Il documento precisa anche le ragioni che hanno fatto scattare la procedura di rimpatrio. “Questa persona – si legge nella nota del Viminale – si era rifiutata di prestare giuramento per il conferimento della cittadinanza italiana. Decisione, questa, maturata sulla base del convincimento secondo cui c’è piena incompatibilità tra l’osservanza dei precetti salafiti e la fedeltà alla Repubblica, laddove la nostra legislazione sarebbe portatrice di valori inaccettabili per un musulmano vero: un “insieme di peccati su peccati” come, per esempio, la parità tra uomo e donna. In linea con questi sentimenti di avversione verso le nostre regole, ha disprezzato – prosegue il comunicato ministeriale – i principi fondanti la nostra Costituzione e ha invitato persino i suoi familiari e i suoi conoscenti a rifiutare la cittadinanza italiana, proprio come lui aveva fatto”.

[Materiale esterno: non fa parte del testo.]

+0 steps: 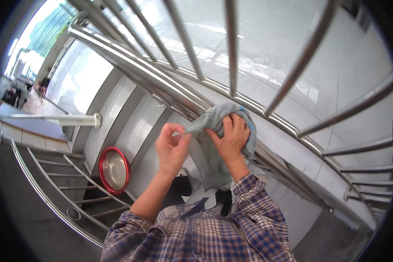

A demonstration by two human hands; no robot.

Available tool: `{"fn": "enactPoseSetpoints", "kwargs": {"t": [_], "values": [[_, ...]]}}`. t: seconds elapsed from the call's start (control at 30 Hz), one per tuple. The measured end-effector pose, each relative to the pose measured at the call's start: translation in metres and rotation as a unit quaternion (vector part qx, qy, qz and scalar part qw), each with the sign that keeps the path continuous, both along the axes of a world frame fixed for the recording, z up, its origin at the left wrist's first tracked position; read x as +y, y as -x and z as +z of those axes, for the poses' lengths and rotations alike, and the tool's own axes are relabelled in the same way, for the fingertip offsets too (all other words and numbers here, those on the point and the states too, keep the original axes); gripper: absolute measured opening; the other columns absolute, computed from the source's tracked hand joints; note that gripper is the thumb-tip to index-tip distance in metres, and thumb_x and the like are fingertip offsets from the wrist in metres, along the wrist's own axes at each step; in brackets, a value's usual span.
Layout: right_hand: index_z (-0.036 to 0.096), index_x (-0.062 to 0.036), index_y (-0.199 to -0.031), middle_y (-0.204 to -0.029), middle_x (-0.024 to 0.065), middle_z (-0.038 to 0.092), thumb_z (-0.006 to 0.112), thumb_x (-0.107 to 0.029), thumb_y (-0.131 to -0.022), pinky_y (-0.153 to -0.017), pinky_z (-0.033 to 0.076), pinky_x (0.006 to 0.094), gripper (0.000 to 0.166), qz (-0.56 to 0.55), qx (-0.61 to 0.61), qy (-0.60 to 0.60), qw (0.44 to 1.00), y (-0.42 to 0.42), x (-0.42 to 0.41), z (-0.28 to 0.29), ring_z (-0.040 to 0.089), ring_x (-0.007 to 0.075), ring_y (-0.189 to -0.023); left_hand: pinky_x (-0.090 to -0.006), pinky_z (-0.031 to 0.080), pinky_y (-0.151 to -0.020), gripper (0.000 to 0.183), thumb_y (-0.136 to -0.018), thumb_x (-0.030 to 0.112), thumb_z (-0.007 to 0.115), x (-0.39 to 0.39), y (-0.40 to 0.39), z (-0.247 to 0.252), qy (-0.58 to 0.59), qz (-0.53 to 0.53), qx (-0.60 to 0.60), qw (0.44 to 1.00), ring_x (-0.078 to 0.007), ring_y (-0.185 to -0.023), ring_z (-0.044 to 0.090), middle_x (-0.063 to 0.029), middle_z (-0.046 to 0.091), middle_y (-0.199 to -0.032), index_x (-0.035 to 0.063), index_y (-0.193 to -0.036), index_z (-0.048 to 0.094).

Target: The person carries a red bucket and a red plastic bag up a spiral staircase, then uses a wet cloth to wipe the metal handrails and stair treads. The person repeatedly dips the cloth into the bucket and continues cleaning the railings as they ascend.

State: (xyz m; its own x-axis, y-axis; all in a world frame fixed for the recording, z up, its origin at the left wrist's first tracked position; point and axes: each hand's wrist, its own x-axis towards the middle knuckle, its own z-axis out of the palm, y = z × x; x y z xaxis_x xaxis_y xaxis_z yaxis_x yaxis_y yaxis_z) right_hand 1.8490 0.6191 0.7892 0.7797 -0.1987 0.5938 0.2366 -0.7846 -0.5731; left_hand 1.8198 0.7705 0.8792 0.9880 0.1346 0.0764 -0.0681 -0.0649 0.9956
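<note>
A grey-blue cloth (216, 116) lies over the stainless steel handrail (140, 64), with a loose part hanging down in front of me. My right hand (234, 136) grips the bunched cloth at the rail, fingers spread over it. My left hand (173, 144) pinches a corner of the same cloth between thumb and fingers, left of the rail. Part of the rail is hidden beneath the cloth.
A red-rimmed basin (113, 170) rests on the stair steps (134, 127) at the left. Steel balusters (232, 49) rise along the right side. Another curved steel railing (49, 193) runs at the lower left, below a pale rail end (82, 120).
</note>
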Motion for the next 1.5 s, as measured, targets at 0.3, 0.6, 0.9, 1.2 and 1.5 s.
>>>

L’uomo, sposato con una connazionale dalla quale aveva avuto tre figli, era arrivato a Treviso nel 1998 e non si era reso protagonista di reati, esternazioni o episodi di estremismo religioso. Lavorava come elettricista autonomo. Dopo quindici anni di permanenza nella città veneta, nel 2013 ha deciso di chiedere la cittadinanza italiana. La domanda, secondo quanto si è appreso, era stata accettata, ma nel giorno in cui doveva completare l’iter della richiesta, che prevedeva appunto il giuramento sulla Costituzione, non si è presentato. La mancata presenza è stata ritenuta sospetta dalla polizia e la Digos ha voluto approfondire la questione.

Dati alla mano, Alfano comunica che “a partire dal 2015 sono 12, dunque, gli imam espulsi. Complessivamente, dall’inizio del 2015, si contano 115 rimpatri forzati, dei quali 49 sono stati eseguiti nell’anno in corso”. Il presidente della Regione Vento, Luca Zaia, ha espresso i suoi complimenti nei confronti della Questura di Treviso, autrice di “un’ottima attività di controllo, garanzia di legalità e sicurezza. Non può esserci – ha proseguito Zaia – a nessun cedimento verso chi non rispetta le nostre leggi e le regole della convivenza civile e vuole imporre le sue”.

Più accesso il commento di un altro leghista, Roberto Calderoli, che punta il dito contro i “cattivi maestri” che ” si annidano nelle tante moschee sparse nel territorio italiano”. Il vice-presidente del Senato annuncia poi di aver ” preparato una proposta di legge per il reato di apologia della sharia“. Tra le misure incluse, ha aggiunto Calderoli, quella di istituire un albo per gli imam, con il loro censimento e la loro registrazione, e l’obbligo di tenere i loro sermoni in italiano”.

Prende posizione anche il sindaco di Treviso, Giovanni Manildo, augurandosi che questa espulsione non avvi “una caccia alle streghe“. Il primo cittadino, esponente del Pd, ha poi aggiunto: “L’obiettivo delle nostre forze dell’ordine è quello di garantire tutti i presidi di sicurezza e di questo non possiamo che ringraziare. È anche per questo che come sindaco continuo a sostenere che l’accoglienza avvenga attraverso modelli e strumenti in grado di fissare delle regole chiare e precise. Non credo – ha concluso Manildo – sia corretto fare di tutta l’erba un fascio”.